The answer must be every line of the records below that holds the word "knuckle".

**Task input**
......
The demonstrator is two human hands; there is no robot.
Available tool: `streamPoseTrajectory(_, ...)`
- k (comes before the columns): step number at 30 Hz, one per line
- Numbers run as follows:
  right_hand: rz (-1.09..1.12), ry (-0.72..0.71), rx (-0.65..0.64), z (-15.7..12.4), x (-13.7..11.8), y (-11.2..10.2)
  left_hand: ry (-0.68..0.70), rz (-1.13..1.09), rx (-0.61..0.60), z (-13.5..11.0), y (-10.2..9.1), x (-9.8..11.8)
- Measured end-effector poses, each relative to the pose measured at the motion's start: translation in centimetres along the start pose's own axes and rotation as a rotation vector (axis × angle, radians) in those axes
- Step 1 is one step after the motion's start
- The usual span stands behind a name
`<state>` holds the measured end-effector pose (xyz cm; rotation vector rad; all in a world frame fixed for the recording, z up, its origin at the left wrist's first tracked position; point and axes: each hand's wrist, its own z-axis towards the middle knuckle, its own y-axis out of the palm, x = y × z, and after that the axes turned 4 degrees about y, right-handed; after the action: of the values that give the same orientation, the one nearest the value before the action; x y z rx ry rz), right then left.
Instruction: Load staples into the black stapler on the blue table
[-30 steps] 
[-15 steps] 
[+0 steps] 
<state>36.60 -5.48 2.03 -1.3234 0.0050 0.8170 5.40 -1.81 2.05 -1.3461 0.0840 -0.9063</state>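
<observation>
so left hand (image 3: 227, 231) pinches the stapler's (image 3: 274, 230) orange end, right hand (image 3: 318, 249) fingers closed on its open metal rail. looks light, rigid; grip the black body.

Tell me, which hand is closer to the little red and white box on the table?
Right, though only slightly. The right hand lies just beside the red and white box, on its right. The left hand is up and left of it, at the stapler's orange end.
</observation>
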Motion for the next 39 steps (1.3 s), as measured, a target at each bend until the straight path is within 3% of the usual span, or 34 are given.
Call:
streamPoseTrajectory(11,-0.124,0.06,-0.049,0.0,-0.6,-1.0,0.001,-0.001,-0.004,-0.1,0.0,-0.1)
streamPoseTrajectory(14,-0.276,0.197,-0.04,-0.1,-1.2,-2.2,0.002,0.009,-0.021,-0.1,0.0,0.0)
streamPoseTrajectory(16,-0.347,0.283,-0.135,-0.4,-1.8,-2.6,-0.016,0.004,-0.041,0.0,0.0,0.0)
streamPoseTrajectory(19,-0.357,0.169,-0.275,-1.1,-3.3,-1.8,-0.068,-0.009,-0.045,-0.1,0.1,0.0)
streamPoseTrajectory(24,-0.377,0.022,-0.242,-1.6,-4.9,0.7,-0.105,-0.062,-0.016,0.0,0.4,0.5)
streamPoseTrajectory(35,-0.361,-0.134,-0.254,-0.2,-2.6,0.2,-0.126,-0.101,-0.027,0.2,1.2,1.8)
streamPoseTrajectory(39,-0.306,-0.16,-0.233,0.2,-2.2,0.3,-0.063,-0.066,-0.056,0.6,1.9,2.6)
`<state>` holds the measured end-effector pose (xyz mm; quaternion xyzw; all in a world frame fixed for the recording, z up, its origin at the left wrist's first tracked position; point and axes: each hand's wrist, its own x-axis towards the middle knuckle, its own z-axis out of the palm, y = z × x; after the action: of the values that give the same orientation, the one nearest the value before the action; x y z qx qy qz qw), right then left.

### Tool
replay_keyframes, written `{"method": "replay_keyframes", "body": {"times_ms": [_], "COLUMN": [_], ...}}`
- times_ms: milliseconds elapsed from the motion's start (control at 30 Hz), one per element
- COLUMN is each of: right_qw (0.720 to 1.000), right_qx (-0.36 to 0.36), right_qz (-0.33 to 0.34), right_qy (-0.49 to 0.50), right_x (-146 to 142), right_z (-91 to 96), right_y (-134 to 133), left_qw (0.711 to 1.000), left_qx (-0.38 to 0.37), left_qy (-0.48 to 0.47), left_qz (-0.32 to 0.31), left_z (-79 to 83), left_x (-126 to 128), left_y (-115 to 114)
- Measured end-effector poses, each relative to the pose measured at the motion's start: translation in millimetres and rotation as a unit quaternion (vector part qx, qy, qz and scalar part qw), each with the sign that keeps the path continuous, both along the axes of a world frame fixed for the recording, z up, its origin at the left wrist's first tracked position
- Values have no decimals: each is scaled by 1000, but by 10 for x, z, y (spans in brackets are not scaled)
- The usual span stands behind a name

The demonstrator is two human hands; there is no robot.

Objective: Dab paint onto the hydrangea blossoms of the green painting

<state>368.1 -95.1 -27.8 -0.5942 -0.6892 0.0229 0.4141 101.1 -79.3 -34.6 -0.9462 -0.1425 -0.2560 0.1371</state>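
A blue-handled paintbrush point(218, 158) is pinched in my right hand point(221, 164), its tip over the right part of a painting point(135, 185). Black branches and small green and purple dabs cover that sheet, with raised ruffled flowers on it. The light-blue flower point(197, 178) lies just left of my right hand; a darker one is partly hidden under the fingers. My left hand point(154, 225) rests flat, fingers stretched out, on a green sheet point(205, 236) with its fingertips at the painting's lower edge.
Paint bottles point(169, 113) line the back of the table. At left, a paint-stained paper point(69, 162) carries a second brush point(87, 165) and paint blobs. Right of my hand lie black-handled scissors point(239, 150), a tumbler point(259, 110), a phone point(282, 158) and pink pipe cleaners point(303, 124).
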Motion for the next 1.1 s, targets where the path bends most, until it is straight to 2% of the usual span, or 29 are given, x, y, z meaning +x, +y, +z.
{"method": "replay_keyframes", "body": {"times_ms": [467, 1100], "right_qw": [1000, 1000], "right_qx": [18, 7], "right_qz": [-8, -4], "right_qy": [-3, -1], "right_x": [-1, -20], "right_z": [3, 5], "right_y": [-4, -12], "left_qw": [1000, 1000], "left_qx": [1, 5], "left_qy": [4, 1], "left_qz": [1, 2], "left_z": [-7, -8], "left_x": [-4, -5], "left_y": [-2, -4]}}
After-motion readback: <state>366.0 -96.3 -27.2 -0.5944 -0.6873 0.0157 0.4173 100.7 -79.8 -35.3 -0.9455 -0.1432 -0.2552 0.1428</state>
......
**Problem solution**
`<state>` holds the measured end-effector pose (xyz cm; rotation vector rad; all in a world frame fixed for the recording, z up, its origin at the left wrist's first tracked position; point and axes: each hand's wrist, its own z-axis towards the middle knuckle, its own y-axis out of the palm, x = y × z, and after that the axes turned 4 degrees about y, right-handed; after the action: of the values that give the same orientation, the one nearest the value before the action; x y z rx ry rz), right then left.
`<state>` holds the measured end-effector pose (xyz mm; quaternion xyzw; all in a world frame fixed for the recording, z up, its origin at the left wrist's first tracked position; point and axes: each hand's wrist, its own x-axis towards the middle knuckle, its own z-axis out of the palm, y = z × x; after the action: of the values that give the same orientation, the one nearest the value before the action; x y z qx qy qz qw), right then left.

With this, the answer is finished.